WHAT YOU WILL DO:
Return the data verbatim, without pictures.

DATA SHOWN:
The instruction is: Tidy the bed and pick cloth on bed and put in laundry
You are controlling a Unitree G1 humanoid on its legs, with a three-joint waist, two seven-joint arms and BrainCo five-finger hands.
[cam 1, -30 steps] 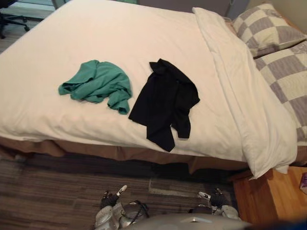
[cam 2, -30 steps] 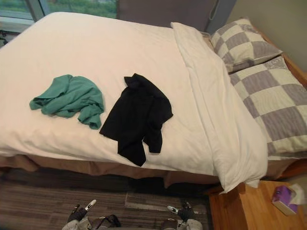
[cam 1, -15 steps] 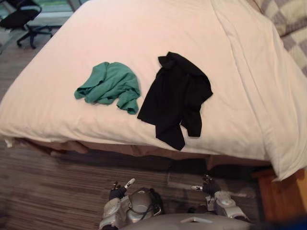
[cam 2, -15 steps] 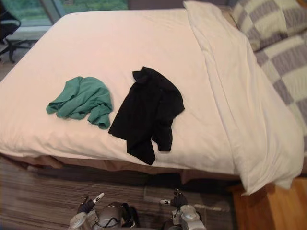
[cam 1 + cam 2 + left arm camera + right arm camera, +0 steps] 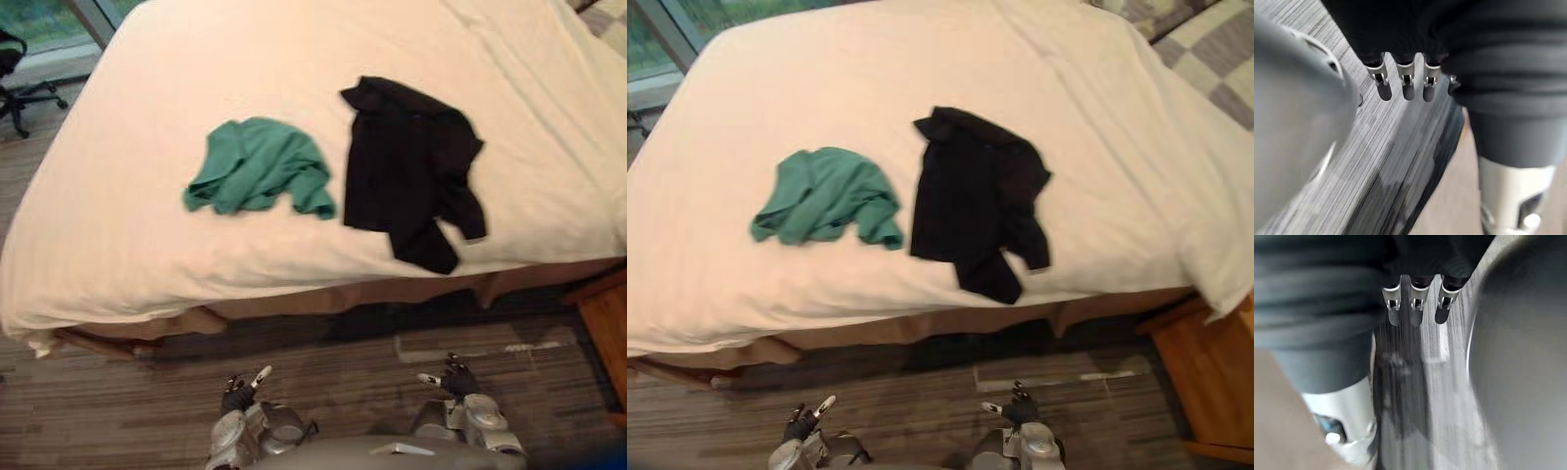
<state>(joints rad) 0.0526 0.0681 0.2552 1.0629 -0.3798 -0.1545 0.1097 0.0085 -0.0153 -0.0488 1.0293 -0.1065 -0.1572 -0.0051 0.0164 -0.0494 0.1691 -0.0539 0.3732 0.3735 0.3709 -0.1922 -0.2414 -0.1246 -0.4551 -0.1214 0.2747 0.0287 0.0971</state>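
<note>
Currently both cloths lie on the bed (image 5: 147,78), neither one in a hand. Green cloth (image 5: 260,166) sits crumpled at 11 o'clock of the head view. Black cloth (image 5: 409,171) is just beside it at its 3 o'clock, lower end near the bed's near edge. Left hand (image 5: 238,395) hangs at 7 o'clock over the floor (image 5: 118,411), fingers (image 5: 1406,81) straight and loose, holding nothing. Right hand (image 5: 453,377) at 5 o'clock is the same: fingers (image 5: 1418,303) relaxed, empty. Wooden stand (image 5: 1205,382) at 4 o'clock.
</note>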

EXERCISE ANSWER:
The instruction is: Tidy the bed and pick cloth on bed and put in laundry
You are controlling a Unitree G1 humanoid on its legs, with a three-joint waist, two seven-joint arms and BrainCo five-finger hands.
[cam 1, -30 steps] 
[cam 2, -30 steps] 
[cam 1, -15 steps] 
[cam 2, -15 steps] 
[cam 1 + cam 2 + left arm camera + right arm camera, +0 steps] 
<state>(joints rad) 0.0526 0.0681 0.2552 1.0629 -0.3798 -0.1545 0.1097 0.0085 -0.0153 -0.0488 1.0293 -0.1065 -0.1572 -0.0051 0.0164 -0.0494 0.1691 -0.0539 0.3732 0.3735 0.3709 -0.1922 -0.2414 -0.1246 -0.4551 -0.1214 0.2747 0.0287 0.0971</state>
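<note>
Currently both cloths lie on the bed (image 5: 147,78), neither one in a hand. Green cloth (image 5: 260,166) sits crumpled at 11 o'clock of the head view. Black cloth (image 5: 409,171) is just beside it at its 3 o'clock, lower end near the bed's near edge. Left hand (image 5: 238,395) hangs at 7 o'clock over the floor (image 5: 118,411), fingers (image 5: 1406,81) straight and loose, holding nothing. Right hand (image 5: 453,377) at 5 o'clock is the same: fingers (image 5: 1418,303) relaxed, empty. Wooden stand (image 5: 1205,382) at 4 o'clock.
</note>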

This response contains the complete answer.